Mary Pierson Swenson was born as Olena Marie Olsdatter Songe on 16 Nov 1837 at Songe gård in what is now Arendal kommune in Aust-Agder fylke in Norway. She was the second of eight children born to Ole Pedersen Songe and Anne Helene Olsdatter Flangeborg. On 17 Dec 1837, she was baptized in Tromøy kirke. Olena Marie grew up on the family farm. She was confirmed in Tromøy kirke on 18 Apr 1852.

Baptismal Record of Olena Marie Olsdatter Songe (Tromøy Ministerialbok nr.A4, 1837-1846, s.62, #4)
Confirmation Record of Olena Marie Olsdatter Songe (Tromøy Ministerialbok nr.A5, 1847-1856, s.146, #3)

At the age of 15, Olena Marie left Norway with her parents and six siblings to emigrate to America. They left Arendal on 10 Feb 1853 aboard the ship Victoria, arriving in New Orleans seven weeks later on 29 Mar 1853. The family then sailed from New Orleans to Galveston and boarded the steamer Jack Hays which took them up the Trinity River to a Norwegian settlement called Magnolia in Anderson County. From there, they traveled overland by wagon and walking to the Norwegian settlement of Brownsboro in Henderson County and then to Four Mile in Kaufman County where they stayed for three months. The family then left Four Mile for Dallas County were they stayed for 9 months.

The State of Texas was offering free land to attract settlers. Immigrants were encouraged by Cleng Peerson, the “Father of Norwegian Immigration to America”, to come to the Bosque River area where the Texas legislature was getting ready to create a new county (Bosque County was created on February 3, 1854). While the family was in Dallas, Mary's father Ole went to Bosque County looking for a new home. He looked for a location with wood and water. On November 8, 1853, Ole filed for preemption privileges on a piece of land along Gary’s Creek west of Norse. He chose the location for their home in a narrow valley because it “looked like Norway.” This was the first preemption in Bosque County. A preemption was a homesteading grant established by the State of Texas. From 1845 to 1854, individuals could claim 320 acres from the unappropriated public domain. If they lived on the land for three years and made improvements, they could file for a Patent and the land would be theirs. Ole built a small frame house and brought his family to Bosque County. He later built a larger rock house, which still stands, measuring 40 x 25 feet. It had two rooms upstairs and two rooms downstairs. Porches ran the length of the house and the walls were 24 inches thick. Ole received a Patent for his land on December 15, 1859.

On July 4, 1854, the Mary's family went to a celebration held on a 60-acre tract of land that had been chosen to be the site of the new town of Meridian and county seat for Bosque County. Town lots were to be sold at a public sale, and the entertainment included a barbeque dinner and an address by Nicholas Battle, candidate for district attorney. Mary and her older sister Caroline were asked to carry the surveyor’s chain for George B. Erath, the county surveyor, as the last two lots were surveyed.

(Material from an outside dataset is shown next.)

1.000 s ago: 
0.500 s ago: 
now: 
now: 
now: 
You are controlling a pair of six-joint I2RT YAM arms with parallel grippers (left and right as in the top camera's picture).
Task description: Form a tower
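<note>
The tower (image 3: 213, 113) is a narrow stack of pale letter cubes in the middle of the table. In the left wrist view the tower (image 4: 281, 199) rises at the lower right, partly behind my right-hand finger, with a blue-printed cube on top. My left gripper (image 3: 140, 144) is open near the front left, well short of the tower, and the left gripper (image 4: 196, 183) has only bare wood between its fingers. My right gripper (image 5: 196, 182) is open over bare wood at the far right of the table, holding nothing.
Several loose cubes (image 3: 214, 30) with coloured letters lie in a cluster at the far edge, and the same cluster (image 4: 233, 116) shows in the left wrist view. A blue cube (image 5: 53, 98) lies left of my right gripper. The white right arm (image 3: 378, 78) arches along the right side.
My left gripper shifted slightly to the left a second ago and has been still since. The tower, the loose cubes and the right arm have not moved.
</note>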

Mary married Nils Swenson on 22 Dec 1859 at the age of 22. They were married in the home of Ole Canuteson where Mary had been helping. Mary and Nils had two children, Clara Anne Swenson and Neil Marion Swenson. Nils died during the civil war (he had served for three years). Two stories concerning his death exist. One story says he was on furlough from the army and on his way home with Mr. Dahl when they ate some green apples they found. They were in Indian Territory, and he was so ill he died there. The other story says he became ill in the Indian Nation 50 miles north of the Red River. Mr. Dahl brought him to a hospital near Bonham where he died of typhoid fever after two days, five days after becoming ill.

Mary kept the farm after the death of her husband Nils Swenson. A good-looking debonaire man appeared in Clifton and began to court her. This Nils Julius Hessler was from Skien, Telemark, Norway but spoke several languages and was a musician (especially with a violin).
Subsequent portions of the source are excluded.